YOUR GOAL: An exact copy of the data is required, with no pictures in it.

RECORDED DATA:
----------------------------------------

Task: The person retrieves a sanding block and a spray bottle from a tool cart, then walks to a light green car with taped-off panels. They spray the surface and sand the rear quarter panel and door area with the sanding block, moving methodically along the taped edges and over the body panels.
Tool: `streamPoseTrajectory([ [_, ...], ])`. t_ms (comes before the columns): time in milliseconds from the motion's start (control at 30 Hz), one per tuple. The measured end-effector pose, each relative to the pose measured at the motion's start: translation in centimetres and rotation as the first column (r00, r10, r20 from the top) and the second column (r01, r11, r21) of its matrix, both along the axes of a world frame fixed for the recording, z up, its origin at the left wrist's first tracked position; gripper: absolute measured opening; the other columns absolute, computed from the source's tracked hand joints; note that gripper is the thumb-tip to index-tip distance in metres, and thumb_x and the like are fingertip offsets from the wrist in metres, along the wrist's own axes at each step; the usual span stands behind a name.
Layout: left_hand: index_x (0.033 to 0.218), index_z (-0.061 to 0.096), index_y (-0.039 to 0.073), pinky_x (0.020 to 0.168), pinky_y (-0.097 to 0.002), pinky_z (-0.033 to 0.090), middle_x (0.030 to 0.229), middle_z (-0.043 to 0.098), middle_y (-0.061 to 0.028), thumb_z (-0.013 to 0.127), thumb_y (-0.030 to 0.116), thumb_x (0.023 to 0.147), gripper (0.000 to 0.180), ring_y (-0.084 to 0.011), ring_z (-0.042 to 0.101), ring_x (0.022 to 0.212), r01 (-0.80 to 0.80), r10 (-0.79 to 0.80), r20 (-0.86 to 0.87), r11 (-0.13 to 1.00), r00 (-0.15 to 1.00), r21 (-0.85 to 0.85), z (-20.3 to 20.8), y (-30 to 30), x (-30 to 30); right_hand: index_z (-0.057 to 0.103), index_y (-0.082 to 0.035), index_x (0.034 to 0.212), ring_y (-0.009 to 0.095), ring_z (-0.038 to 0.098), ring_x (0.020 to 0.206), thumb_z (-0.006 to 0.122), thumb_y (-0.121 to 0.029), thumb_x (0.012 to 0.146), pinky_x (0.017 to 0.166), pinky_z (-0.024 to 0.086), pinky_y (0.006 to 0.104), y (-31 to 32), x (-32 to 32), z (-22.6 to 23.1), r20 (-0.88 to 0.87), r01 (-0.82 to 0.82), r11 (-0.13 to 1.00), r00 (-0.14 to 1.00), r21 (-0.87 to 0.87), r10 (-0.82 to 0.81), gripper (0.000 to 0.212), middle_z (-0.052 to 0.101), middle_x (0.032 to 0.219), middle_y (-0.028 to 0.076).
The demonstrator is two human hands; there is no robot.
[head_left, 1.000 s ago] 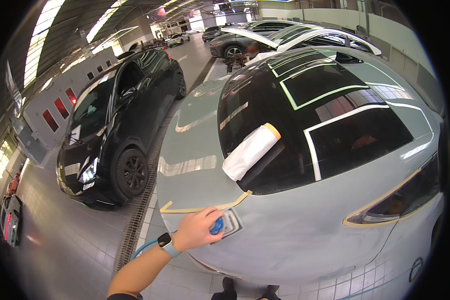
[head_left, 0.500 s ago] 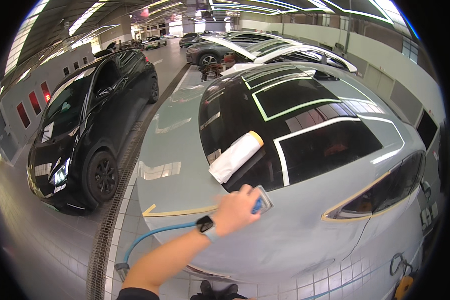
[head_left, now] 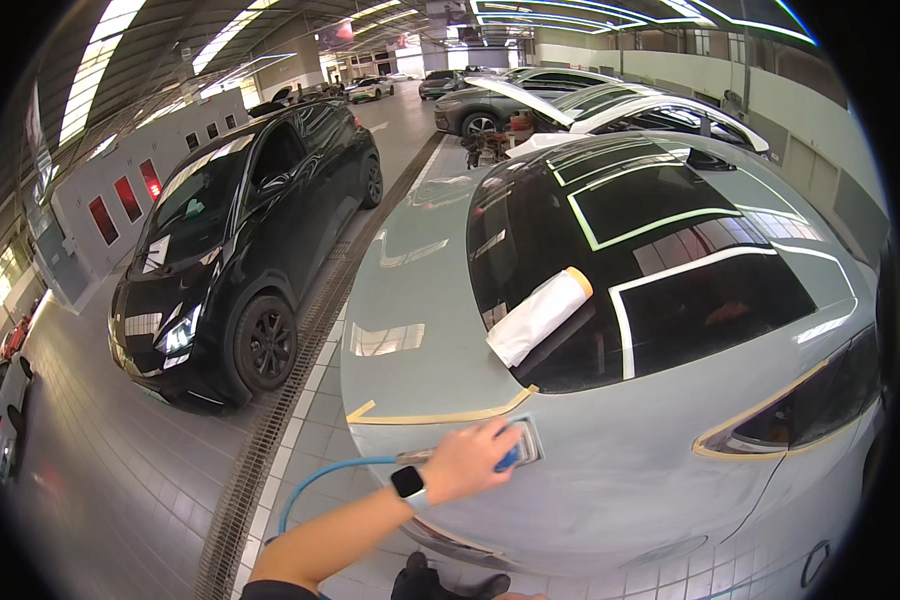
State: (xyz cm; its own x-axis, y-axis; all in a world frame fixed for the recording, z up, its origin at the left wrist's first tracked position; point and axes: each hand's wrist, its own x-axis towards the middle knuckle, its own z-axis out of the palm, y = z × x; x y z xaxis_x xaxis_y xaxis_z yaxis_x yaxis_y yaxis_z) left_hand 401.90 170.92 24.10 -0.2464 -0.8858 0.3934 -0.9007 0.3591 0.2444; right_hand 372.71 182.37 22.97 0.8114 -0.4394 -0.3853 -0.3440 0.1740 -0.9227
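Observation:
My left hand, with a watch on its wrist, is closed over a blue sander with a flat rectangular pad. The pad rests on the grey car body, just below the end of a strip of yellow masking tape. From the sander a blue air hose runs back to the left under my forearm. Of my right hand only a sliver of skin shows at the lower edge; its fingers are hidden.
A roll of white masking film lies on the car's dark glass. Tape edges the lamp at the right. A black car stands at the left, beyond a floor grate. More cars are parked behind.
The sander has moved left and nearer to me across the panel, away from the glass, uncovering the tape's end. My view has turned left, and a car at the far left has come in.

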Motion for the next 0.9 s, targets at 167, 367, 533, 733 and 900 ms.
streamPoseTrajectory([
  [167,0.128,0.065,0.014,0.068,-0.0407,0.060,0.122,0.065,-0.0079,0.083,0.029,0.081,0.053,-0.0284,0.073,0.096,0.000,-0.002,0.046,0.998,0.999,0.062,-1.1,3.8,7.7,0.071,-0.002,0.110,0.015,0.062,0.077,0.086,-0.028,0.085,0.074,0.052,0.0343,0.5,4.6,0.1,0.038,-0.004,0.998,0.999,-0.070,0.007,0.039,0.067,0.083,0.006],
  [367,0.122,0.068,0.014,0.073,-0.0384,0.061,0.121,0.068,-0.0077,0.084,0.031,0.079,0.049,-0.0285,0.074,0.095,-0.022,-0.004,0.117,0.975,0.993,0.219,-0.5,6.9,15.2,0.070,0.000,0.108,0.018,0.062,0.070,0.087,-0.031,0.084,0.070,0.052,0.0354,1.5,10.9,1.0,0.099,0.059,0.991,0.994,-0.120,-0.047,0.042,0.065,0.074,0.009],
  [533,0.123,0.066,0.013,0.070,-0.0404,0.061,0.121,0.068,-0.0106,0.084,0.028,0.079,0.050,-0.0313,0.074,0.086,0.150,-0.157,0.113,0.986,0.981,0.068,-0.9,4.1,16.5,0.071,-0.002,0.110,0.018,0.063,0.072,0.087,-0.030,0.083,0.072,0.053,0.0354,2.5,13.1,0.5,0.010,0.091,0.987,0.996,-0.130,-0.091,0.042,0.067,0.079,0.009],
  [733,0.127,0.061,0.011,0.066,-0.0430,0.060,0.118,0.065,-0.0111,0.083,0.024,0.079,0.054,-0.0325,0.073,0.084,0.234,-0.250,0.102,0.960,0.963,0.151,-0.2,-0.2,11.3,0.070,-0.004,0.116,0.028,0.076,0.078,0.086,-0.038,0.086,0.074,0.058,0.0342,3.3,14.3,-0.6,-0.007,0.100,0.987,0.995,-0.125,-0.102,0.048,0.075,0.086,0.014],
  [900,0.123,0.060,0.012,0.066,-0.0424,0.060,0.115,0.062,-0.0117,0.084,0.024,0.077,0.054,-0.0313,0.073,0.085,0.208,-0.221,0.079,0.968,0.972,0.138,-0.2,-0.2,12.0,0.070,-0.003,0.115,0.029,0.076,0.077,0.087,-0.036,0.084,0.073,0.058,0.0345,3.3,14.3,-0.6,-0.029,0.117,0.988,0.992,-0.097,-0.121,0.048,0.075,0.087,0.014],
])
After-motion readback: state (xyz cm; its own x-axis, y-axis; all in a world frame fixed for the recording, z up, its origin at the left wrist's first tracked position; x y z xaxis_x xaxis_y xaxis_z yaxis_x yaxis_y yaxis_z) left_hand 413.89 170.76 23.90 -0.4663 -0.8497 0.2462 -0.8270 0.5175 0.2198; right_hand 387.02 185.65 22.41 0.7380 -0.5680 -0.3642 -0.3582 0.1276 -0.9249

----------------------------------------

WRITTEN SOLUTION:
Task: The person retrieves a sanding block and a spray bottle from a tool cart, then walks to a light green car with taped-off panels. They spray the surface and sand the rear quarter panel and door area with the sanding block, moving methodically along the taped edges and over the body panels.
Tool: `streamPoseTrajectory([ [_, ...], ])`. t_ms (comes before the columns): time in milliseconds from the motion's start (control at 30 Hz), one per tuple. The measured end-effector pose, each relative to the pose measured at the motion's start: translation in centimetres and rotation as the first column (r00, r10, r20 from the top) and the second column (r01, r11, r21) of its matrix, both along the axes of a world frame fixed for the recording, z up, its origin at the left wrist's first tracked position; gripper: absolute measured opening; the other columns absolute, computed from the source's tracked hand joints; note that gripper is the thumb-tip to index-tip distance in metres, and thumb_x and the like are fingertip offsets from the wrist in metres, along the wrist's own axes at each step; the usual span stands behind a name.
Layout: left_hand: index_x (0.033 to 0.218), index_z (-0.061 to 0.096), index_y (-0.039 to 0.073), pinky_x (0.020 to 0.168), pinky_y (-0.097 to 0.002), pinky_z (-0.033 to 0.090), middle_x (0.030 to 0.229), middle_z (-0.043 to 0.098), middle_y (-0.061 to 0.028), thumb_z (-0.013 to 0.127), thumb_y (-0.030 to 0.116), thumb_x (0.023 to 0.147), gripper (0.000 to 0.180), ring_y (-0.084 to 0.011), ring_z (-0.042 to 0.101), ring_x (0.022 to 0.212), r01 (-0.80 to 0.80), r10 (-0.79 to 0.80), r20 (-0.86 to 0.87), r11 (-0.13 to 1.00), r00 (-0.15 to 1.00), r21 (-0.85 to 0.85), z (-20.3 to 20.8), y (-30 to 30), x (-30 to 30); right_hand: index_z (-0.057 to 0.103), index_y (-0.082 to 0.035), index_x (0.034 to 0.212), ring_y (-0.009 to 0.095), ring_z (-0.038 to 0.098), ring_x (0.020 to 0.206), thumb_z (-0.006 to 0.122), thumb_y (-0.121 to 0.029), thumb_x (0.012 to 0.146), pinky_x (0.017 to 0.166), pinky_z (-0.024 to 0.086), pinky_y (0.006 to 0.104), y (-31 to 32), x (-32 to 32), z (-22.6 to 23.1), r20 (-0.88 to 0.87), r01 (-0.82 to 0.82), r11 (-0.13 to 1.00), r00 (-0.14 to 1.00), r21 (-0.87 to 0.87), r10 (-0.82 to 0.81), gripper (0.000 to 0.212), middle_z (-0.052 to 0.101), middle_x (0.032 to 0.219), middle_y (-0.028 to 0.076).
The demonstrator is two human hands; there is no robot.
[head_left, 1.000 s ago] 
[head_left, 0.500 s ago] 
[head_left, now] 
State: (xyz cm; its own x-axis, y-axis; all in a world frame fixed for the recording, z up, its origin at the left wrist's first tracked position; point and axes: each hand's wrist, its own x-axis towards the middle knuckle, its own z-axis out of the palm, y = z × x; x y z xaxis_x xaxis_y xaxis_z yaxis_x yaxis_y yaxis_z) left_hand 401.90 170.92 24.10 -0.2464 -0.8858 0.3934 -0.9007 0.3591 0.2444; right_hand 372.71 182.37 22.97 0.8114 -0.4394 -0.3853 -0.3440 0.1740 -0.9227
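Observation:
My left hand, with a watch on its wrist, is closed over a blue sander with a flat rectangular pad. The pad rests on the grey car body, just below the end of a strip of yellow masking tape. From the sander a blue air hose runs back to the left under my forearm. Of my right hand only a sliver of skin shows at the lower edge; its fingers are hidden.
A roll of white masking film lies on the car's dark glass. Tape edges the lamp at the right. A black car stands at the left, beyond a floor grate. More cars are parked behind.
The sander has moved left and nearer to me across the panel, away from the glass, uncovering the tape's end. My view has turned left, and a car at the far left has come in.
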
Motion for the next 0.9 s, targets at 167, 367, 533, 733 and 900 ms.
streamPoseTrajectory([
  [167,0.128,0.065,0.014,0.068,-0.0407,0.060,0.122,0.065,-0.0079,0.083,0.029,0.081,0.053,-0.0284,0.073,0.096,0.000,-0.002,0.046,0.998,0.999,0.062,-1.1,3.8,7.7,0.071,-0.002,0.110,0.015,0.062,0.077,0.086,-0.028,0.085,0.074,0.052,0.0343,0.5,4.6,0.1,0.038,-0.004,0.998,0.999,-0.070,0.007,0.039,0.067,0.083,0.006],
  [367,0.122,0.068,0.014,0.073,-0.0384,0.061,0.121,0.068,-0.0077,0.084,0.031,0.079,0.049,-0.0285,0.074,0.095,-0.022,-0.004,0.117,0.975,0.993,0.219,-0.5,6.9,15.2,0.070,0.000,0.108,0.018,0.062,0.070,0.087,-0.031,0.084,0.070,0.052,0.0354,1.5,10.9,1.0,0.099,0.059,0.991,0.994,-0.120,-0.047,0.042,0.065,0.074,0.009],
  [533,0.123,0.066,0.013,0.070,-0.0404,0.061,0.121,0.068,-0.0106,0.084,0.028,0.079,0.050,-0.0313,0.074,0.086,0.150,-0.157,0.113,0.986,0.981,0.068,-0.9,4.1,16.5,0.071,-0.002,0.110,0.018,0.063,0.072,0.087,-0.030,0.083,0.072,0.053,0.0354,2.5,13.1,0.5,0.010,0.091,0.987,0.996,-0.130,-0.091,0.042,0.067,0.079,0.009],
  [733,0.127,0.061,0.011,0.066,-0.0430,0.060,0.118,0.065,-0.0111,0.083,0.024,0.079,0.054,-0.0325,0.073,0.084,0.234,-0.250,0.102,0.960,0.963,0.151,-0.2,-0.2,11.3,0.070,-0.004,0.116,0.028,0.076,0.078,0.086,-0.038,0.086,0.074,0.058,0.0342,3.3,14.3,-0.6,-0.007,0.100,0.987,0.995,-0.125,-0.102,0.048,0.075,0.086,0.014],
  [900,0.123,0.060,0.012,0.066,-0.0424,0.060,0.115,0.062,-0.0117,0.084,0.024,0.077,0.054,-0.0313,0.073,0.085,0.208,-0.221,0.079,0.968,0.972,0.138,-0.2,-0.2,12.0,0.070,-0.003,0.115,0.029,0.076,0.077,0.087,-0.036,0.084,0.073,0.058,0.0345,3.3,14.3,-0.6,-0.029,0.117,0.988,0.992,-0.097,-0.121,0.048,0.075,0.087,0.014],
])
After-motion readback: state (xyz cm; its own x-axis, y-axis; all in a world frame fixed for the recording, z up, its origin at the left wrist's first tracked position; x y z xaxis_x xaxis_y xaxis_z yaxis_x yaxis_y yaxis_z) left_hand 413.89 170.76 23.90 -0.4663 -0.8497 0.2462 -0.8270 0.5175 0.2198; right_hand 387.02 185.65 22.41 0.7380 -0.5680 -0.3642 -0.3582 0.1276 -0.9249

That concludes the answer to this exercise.